<<<<
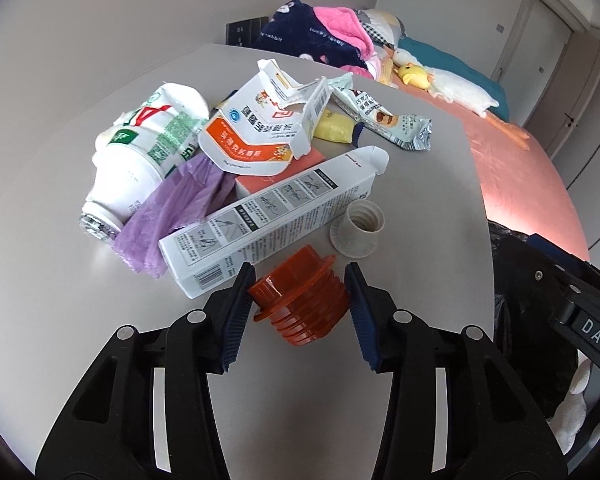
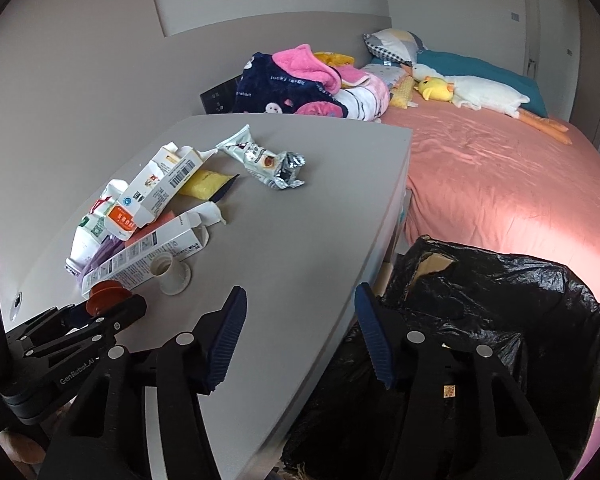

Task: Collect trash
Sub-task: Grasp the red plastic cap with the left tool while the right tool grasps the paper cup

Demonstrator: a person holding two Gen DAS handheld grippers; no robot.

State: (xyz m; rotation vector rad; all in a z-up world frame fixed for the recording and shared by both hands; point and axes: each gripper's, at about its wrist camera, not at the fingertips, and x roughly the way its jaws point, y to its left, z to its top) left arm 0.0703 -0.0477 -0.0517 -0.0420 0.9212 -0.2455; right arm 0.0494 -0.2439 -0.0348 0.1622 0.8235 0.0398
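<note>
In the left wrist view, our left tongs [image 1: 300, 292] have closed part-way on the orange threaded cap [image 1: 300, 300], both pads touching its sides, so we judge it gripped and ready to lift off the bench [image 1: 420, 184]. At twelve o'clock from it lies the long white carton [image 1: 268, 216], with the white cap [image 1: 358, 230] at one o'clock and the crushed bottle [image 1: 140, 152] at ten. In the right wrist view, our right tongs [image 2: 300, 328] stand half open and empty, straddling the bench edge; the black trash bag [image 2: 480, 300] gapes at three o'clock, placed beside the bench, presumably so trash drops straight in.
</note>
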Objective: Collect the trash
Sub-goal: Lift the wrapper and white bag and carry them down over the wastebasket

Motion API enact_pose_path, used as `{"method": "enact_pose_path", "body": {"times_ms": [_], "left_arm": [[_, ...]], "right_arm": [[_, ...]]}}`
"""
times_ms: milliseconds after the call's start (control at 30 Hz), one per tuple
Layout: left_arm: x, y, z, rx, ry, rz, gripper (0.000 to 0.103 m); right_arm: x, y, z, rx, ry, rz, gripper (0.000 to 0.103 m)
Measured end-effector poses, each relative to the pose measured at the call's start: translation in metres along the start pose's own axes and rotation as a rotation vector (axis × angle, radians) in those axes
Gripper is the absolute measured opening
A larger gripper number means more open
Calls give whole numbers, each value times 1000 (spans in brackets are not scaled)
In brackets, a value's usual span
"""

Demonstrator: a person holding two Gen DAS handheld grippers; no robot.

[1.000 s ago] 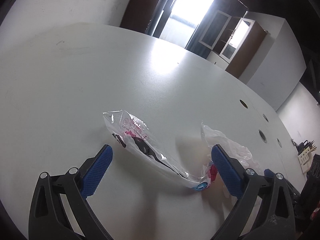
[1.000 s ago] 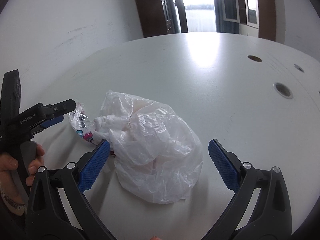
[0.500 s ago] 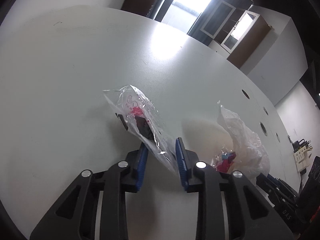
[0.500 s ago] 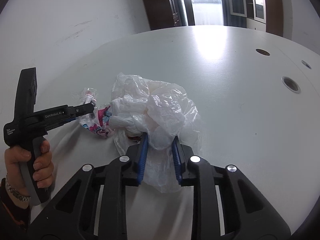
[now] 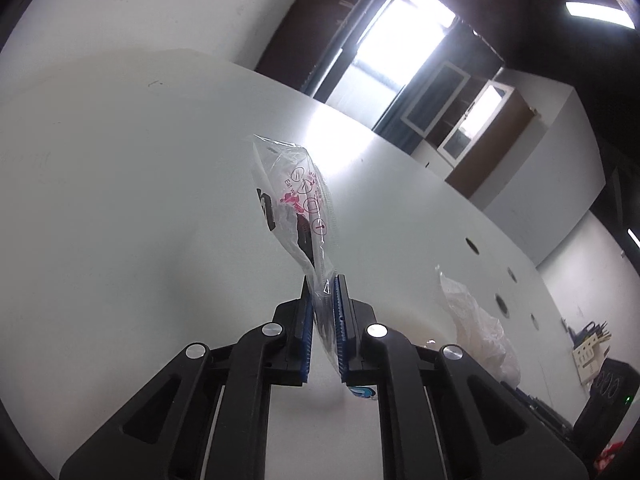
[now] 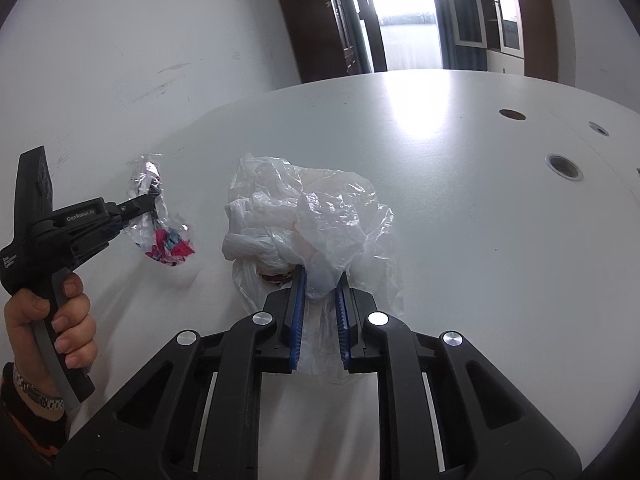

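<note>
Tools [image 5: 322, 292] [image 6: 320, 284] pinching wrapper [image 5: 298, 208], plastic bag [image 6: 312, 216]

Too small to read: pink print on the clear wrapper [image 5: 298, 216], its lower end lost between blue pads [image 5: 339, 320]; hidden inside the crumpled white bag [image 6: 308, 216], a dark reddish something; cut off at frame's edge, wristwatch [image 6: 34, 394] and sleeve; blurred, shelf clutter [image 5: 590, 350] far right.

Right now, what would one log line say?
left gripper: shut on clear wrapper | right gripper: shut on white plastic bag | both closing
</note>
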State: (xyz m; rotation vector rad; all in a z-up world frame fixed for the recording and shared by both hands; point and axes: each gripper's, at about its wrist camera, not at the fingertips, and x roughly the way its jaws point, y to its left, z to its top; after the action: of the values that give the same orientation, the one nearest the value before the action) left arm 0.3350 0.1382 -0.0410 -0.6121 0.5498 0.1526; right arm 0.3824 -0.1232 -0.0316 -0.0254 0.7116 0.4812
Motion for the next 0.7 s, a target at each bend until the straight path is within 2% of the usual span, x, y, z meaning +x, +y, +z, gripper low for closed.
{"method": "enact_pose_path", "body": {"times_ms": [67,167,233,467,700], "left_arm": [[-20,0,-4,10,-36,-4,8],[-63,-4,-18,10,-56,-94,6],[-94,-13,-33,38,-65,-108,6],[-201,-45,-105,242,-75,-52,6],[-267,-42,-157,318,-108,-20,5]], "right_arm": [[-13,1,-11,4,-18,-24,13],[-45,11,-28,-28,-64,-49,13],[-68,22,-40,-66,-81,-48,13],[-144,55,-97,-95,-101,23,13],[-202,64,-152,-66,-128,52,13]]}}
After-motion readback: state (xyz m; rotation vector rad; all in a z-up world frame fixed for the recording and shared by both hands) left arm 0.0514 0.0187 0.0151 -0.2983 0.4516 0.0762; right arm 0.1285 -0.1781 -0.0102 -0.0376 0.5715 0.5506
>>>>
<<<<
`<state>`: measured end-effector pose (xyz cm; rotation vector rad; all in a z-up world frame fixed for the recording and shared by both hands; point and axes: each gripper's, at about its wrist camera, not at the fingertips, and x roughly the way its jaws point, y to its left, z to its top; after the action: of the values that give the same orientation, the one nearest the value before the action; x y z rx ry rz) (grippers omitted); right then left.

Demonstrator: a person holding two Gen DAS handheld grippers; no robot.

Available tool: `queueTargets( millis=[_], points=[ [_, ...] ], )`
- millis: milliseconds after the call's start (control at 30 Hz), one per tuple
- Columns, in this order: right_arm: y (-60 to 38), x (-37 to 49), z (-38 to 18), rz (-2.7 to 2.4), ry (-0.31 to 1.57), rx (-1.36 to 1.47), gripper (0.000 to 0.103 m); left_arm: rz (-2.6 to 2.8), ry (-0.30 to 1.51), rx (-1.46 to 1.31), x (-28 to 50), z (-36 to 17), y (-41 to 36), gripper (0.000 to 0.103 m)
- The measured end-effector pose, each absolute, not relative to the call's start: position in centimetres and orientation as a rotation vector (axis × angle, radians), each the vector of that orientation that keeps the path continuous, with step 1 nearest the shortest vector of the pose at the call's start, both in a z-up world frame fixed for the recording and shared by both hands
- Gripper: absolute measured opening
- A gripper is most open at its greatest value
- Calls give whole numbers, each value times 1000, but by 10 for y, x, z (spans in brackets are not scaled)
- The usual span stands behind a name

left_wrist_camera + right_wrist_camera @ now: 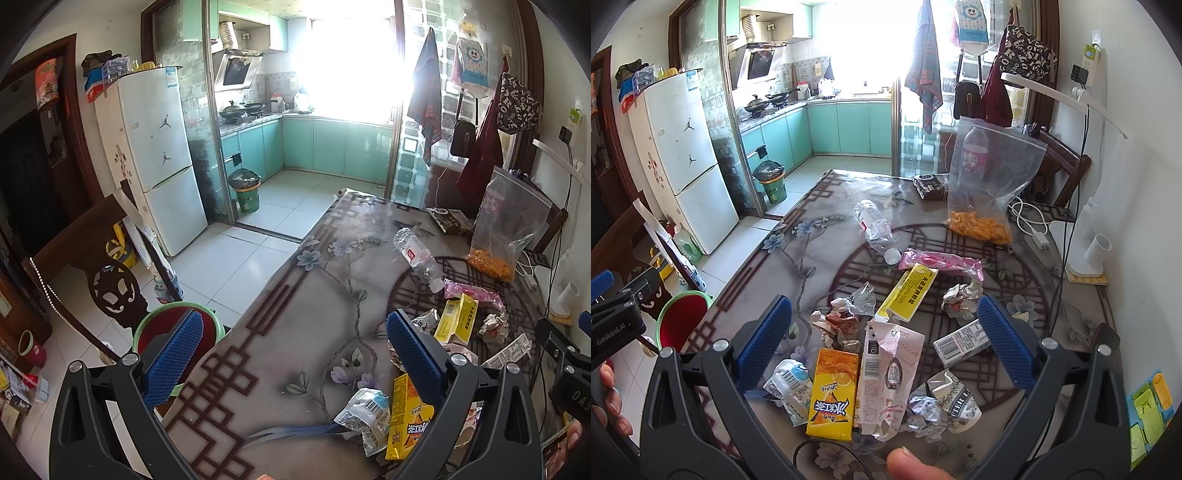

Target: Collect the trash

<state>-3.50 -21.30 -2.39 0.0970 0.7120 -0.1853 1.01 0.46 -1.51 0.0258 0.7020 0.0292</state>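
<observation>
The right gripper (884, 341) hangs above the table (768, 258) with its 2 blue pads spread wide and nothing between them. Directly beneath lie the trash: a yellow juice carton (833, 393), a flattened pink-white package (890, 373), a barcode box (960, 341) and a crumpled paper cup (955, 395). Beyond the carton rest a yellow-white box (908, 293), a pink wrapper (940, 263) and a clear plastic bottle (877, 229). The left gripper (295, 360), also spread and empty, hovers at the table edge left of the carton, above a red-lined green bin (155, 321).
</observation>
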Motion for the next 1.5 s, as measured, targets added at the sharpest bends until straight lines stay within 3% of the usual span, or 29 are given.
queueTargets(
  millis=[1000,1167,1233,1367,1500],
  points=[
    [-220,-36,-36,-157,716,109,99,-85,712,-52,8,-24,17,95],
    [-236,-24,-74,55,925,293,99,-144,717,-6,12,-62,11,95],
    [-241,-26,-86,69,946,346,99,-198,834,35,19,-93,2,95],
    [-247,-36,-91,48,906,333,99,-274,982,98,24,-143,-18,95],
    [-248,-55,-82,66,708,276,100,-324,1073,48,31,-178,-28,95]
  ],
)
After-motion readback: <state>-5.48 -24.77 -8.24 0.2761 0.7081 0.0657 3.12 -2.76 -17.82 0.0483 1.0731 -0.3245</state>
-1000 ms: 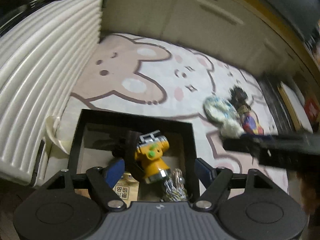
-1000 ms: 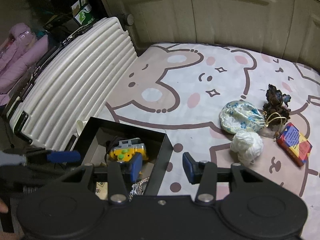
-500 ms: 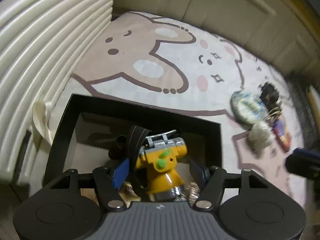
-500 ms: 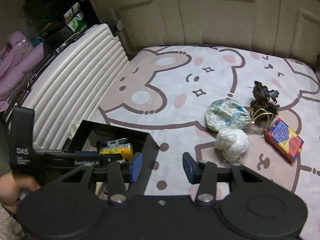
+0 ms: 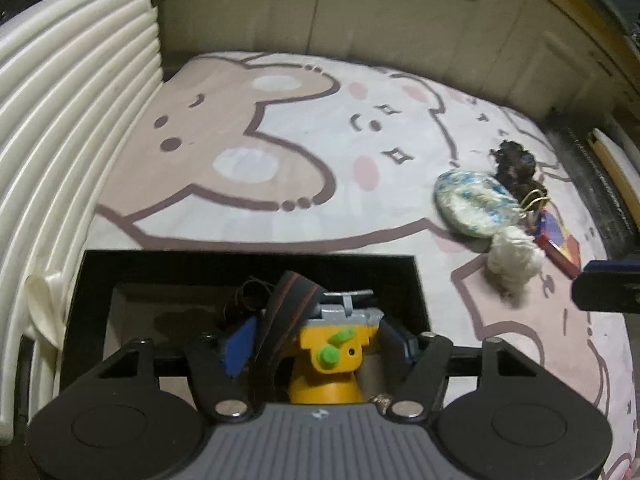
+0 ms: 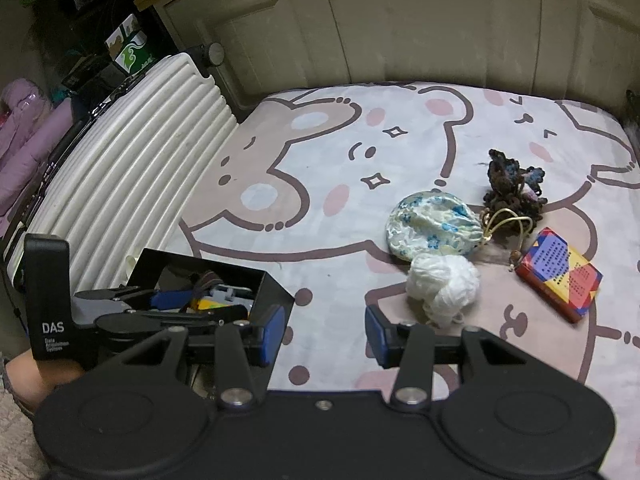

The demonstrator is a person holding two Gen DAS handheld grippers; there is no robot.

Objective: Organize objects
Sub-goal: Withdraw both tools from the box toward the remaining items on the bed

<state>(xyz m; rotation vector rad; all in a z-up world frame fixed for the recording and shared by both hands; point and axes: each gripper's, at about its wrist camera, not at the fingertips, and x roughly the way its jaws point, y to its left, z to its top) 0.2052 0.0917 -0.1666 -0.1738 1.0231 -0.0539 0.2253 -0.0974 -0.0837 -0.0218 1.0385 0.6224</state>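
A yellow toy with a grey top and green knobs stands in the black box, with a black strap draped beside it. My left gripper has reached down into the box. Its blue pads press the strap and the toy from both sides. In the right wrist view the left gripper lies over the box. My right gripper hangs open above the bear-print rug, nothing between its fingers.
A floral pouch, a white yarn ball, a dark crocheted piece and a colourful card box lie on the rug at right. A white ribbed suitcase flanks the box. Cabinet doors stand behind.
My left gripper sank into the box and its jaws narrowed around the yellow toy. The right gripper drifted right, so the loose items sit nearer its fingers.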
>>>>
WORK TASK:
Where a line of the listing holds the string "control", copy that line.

RESPONSE BELOW:
times_ms: milliseconds after the call's start (control at 30 Hz), one per tuple
- millis: milliseconds after the call's start (control at 30 Hz), one per tuple

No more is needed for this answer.